A Meta bounty was provided to an individual that found a 2FA flaw

February 8, 2023
Meta Bug Bounty 2FA Exploit Vulnerability Critical Flaw Social Media Facebook Instagram

A researcher has revealed the details of a two-factor authentication flaw that allowed him to receive a $27,000 bug bounty from the big-time tech company Meta.

The Nepalese researchers discovered the flaw in September last year after a system created by Meta for confirming phone numbers and email addresses do not have a rate-limiting protection feature.

The disclosure allowed Meta to design a fix and release it the following month. The company credited the researcher and provided him with a bug bounty for his work. This tech company is well-known for rewarding those who take their time and scan their systems.

Last year, Meta awarded about $2 million to all researchers that discovered flaws within its system.

 

The bounty researcher claimed it spotted the 2FA flaw while analysing the new Meta Accounts Center.

 

The Meta Accounts Center page on Instagram is the cause of the 2FA flaw which the bounty researcher encountered. The page allows users to add an email address and phone number to their Instagram account and the Facebook account connected to their IGs.

Subsequently, users must enter a six-digit code received through email or SMS to verify the added email address and phone number.

The Nepalese researcher’s analysis uncovered that the system verifying the six-digit code did not have rate-limiting functionality, which could have enabled a malicious entity to enter every code until the right one appeared.

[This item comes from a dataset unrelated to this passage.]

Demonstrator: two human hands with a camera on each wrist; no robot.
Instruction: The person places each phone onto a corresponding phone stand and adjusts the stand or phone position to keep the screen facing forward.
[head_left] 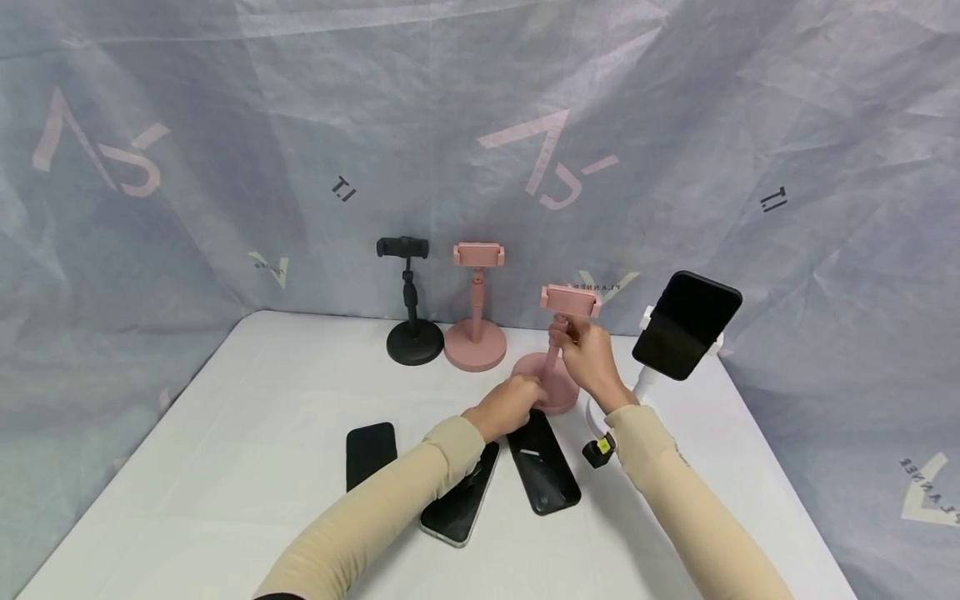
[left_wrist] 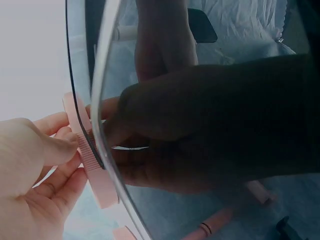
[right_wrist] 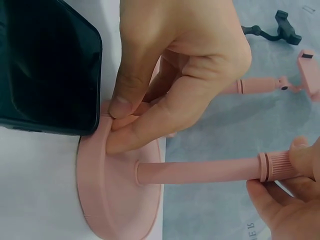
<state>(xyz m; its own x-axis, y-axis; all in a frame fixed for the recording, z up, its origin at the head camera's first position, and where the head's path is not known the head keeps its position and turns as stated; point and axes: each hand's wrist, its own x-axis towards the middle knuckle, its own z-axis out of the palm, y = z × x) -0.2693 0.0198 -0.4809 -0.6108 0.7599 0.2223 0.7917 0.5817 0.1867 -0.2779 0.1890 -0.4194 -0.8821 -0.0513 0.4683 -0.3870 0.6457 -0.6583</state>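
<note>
A pink phone stand [head_left: 572, 301] stands slightly tilted at the table's right back. Low down, my left hand [head_left: 512, 407] pinches the rim of its round base [right_wrist: 90, 185] between thumb and fingers, as the right wrist view shows. Higher up, my right hand [head_left: 588, 354] grips the pole at its ribbed collar [right_wrist: 277, 166], just under the phone clamp. A black phone [head_left: 543, 467] lies face up in front of the base, its far end close by my left hand. In the left wrist view, the left hand's fingers [left_wrist: 55, 195] pinch a pink ribbed edge.
A white stand [head_left: 647, 379] on the right holds a black phone [head_left: 686, 325]. Behind my hands are a black stand [head_left: 415, 342] and another pink stand [head_left: 476, 346]. A silver-edged phone [head_left: 459, 504] and a dark phone [head_left: 371, 452] lie near my left sleeve.
</note>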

Therefore, threat actors need to know a target’s phone number assigned to its Facebook and Instagram accounts for this exploit. This feature could allow the actors to acquire the six-digit verification code through brute-force attacks and hack an account.

It could result in the phone number being removed from the victim’s Instagram or Facebook, which could eventually disable the 2FA functionality. If another user could verify a phone number, they would be acquiring the SMS that contains the 2FA code.

The researcher demonstrated a sample to Facebook showing that a Facebook user did not receive a notification when a different individual removed their phone number from their social media accounts.

The bounty researcher earned more than $27,000 after Meta deemed the vulnerability critical.